Antes disso, pouco aparecia, pois o espaço era reservado para sua mulher, Francesca Romana. Aliás, sobre Francesca Romana, já nos referimos em reportagem anterior, elegendo-a como a marca que mais sabia se autopromover pela mídia em geral, inclusive eletrônica.
Agora, o Fabrizio segue estes passos. Mas chamou a atenção do CREBi.com, um assunto por ele tratado em uma entrevista ao Correio da Bahia na Bazar: "Brasil não divulga o designer brasileiro no exterior".
O CREBi.com concorda. Uma idéia seria incluir nos próximos programas da IBGM-APEX um esquema para divulgação do designer brasileiro.
A Espanha, por exemplo, em todas as feiras em que as instituições espanholas ligadas as exportações (ICEX e Joyex) promovem para a joalheria, sempre reservam um stand para divulgar os produtos dos designers espanhóis.
Fabrizio fala o seguinte: "Acho que o Brasil tem uma grande base de jovens designers que estão aparecendo no mercado agora. O produto é muito bom, é exportável, mas o Brasil não divulga como deveria o designer brasileiro no exterior. A Bahia têm muitos designers com uma presença tropical, única, colorida, mas não estão sendo divulgados. Acho que, nesse termo, o Brasil tem que aprender com outros lugares, como França e Itália".

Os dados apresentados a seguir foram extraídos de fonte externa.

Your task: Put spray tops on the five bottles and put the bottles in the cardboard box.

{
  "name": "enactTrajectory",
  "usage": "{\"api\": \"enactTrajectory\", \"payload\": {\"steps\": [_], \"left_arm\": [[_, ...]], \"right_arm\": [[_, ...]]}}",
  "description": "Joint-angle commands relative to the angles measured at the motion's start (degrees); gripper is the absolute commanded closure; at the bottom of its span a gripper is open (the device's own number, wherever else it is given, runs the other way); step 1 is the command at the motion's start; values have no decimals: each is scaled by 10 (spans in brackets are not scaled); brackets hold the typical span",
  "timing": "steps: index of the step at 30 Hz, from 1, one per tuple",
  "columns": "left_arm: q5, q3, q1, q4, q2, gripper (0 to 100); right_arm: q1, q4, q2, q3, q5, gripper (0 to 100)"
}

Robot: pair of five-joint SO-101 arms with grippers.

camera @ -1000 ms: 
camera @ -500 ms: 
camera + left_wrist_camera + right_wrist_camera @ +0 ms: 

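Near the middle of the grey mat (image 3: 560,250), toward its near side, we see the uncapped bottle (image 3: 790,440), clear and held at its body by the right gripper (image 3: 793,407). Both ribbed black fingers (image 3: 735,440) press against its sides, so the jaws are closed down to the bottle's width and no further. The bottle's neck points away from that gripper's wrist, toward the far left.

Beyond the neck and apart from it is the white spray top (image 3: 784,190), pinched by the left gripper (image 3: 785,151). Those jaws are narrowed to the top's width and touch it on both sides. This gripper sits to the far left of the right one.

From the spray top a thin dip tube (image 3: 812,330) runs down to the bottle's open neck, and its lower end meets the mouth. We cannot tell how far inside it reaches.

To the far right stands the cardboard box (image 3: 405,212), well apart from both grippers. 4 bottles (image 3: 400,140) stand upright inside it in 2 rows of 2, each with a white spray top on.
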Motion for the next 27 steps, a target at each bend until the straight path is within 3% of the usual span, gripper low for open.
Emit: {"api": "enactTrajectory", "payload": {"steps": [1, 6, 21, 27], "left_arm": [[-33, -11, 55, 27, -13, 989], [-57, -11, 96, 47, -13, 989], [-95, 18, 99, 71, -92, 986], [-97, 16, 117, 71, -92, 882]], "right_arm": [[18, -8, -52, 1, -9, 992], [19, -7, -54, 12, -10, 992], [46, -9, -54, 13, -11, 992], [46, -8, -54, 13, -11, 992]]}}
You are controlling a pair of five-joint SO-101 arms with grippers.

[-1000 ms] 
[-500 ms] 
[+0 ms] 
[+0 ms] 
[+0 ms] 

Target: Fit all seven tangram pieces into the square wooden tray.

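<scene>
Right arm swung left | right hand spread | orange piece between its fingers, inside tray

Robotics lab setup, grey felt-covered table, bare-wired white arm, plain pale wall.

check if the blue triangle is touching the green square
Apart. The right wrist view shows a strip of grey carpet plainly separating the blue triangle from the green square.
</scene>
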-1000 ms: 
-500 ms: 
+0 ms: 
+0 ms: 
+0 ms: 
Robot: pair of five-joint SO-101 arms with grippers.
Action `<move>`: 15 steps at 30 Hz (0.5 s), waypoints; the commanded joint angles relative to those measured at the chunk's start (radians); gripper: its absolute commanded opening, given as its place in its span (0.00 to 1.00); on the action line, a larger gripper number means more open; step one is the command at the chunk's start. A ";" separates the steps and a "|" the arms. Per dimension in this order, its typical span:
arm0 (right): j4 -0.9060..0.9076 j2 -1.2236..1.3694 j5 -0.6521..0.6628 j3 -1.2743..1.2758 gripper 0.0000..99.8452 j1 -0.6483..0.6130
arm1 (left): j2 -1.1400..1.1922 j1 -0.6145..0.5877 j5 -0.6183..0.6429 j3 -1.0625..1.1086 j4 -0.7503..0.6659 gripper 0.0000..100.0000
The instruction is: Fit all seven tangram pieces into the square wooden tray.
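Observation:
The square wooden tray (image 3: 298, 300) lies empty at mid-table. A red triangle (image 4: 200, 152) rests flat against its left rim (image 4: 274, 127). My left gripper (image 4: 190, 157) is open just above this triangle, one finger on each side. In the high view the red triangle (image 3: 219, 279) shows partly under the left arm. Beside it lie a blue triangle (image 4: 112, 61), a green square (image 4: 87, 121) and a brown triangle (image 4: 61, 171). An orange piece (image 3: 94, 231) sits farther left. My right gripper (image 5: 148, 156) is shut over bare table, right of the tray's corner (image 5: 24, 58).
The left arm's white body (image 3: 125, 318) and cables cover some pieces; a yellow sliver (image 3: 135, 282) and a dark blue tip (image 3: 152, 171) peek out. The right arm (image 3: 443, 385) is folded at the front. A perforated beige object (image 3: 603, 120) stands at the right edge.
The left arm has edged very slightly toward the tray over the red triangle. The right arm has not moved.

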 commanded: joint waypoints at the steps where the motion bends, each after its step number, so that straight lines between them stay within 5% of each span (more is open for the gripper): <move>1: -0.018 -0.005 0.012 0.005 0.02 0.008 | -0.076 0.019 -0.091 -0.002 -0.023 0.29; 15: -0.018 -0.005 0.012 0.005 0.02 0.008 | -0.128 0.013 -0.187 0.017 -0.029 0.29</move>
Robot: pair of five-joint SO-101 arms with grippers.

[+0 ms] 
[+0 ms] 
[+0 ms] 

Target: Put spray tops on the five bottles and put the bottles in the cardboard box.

A marca Fabrizio Giannone está montando e formando uma rede de 20 lojas no Brasil, além de outras no exterior, como Miami, Buenos Aires, Panamá e Chile.
Sobre sua mulher, diz o seguinte:
"Era casado com minha ex-mulher, Francesca Romana, e naquela época demos o nome dela para todas as lojas da gente. Depois que separamos, acabamos separando também nossa atividade. Ela fez a linha dela, que leva o nome e sobrenome dela para as lojas que usam suas peças. Eu fiz também a minha linha e criei as lojas com meu nome. Isso tem mais ou menos 20 meses. Ela vende, principalmente, em São Paulo e Rio de Janeiro e eu, além dessas praças, estou expandindo para as outras capitais do Brasil a partir de convites que recebo. Fui entrando nessa realidade. Não conhecia Salvador, por exemplo, e, em geral, adorei, porque encontrei um público que se interessa muito pelas peças coloridas que criamos.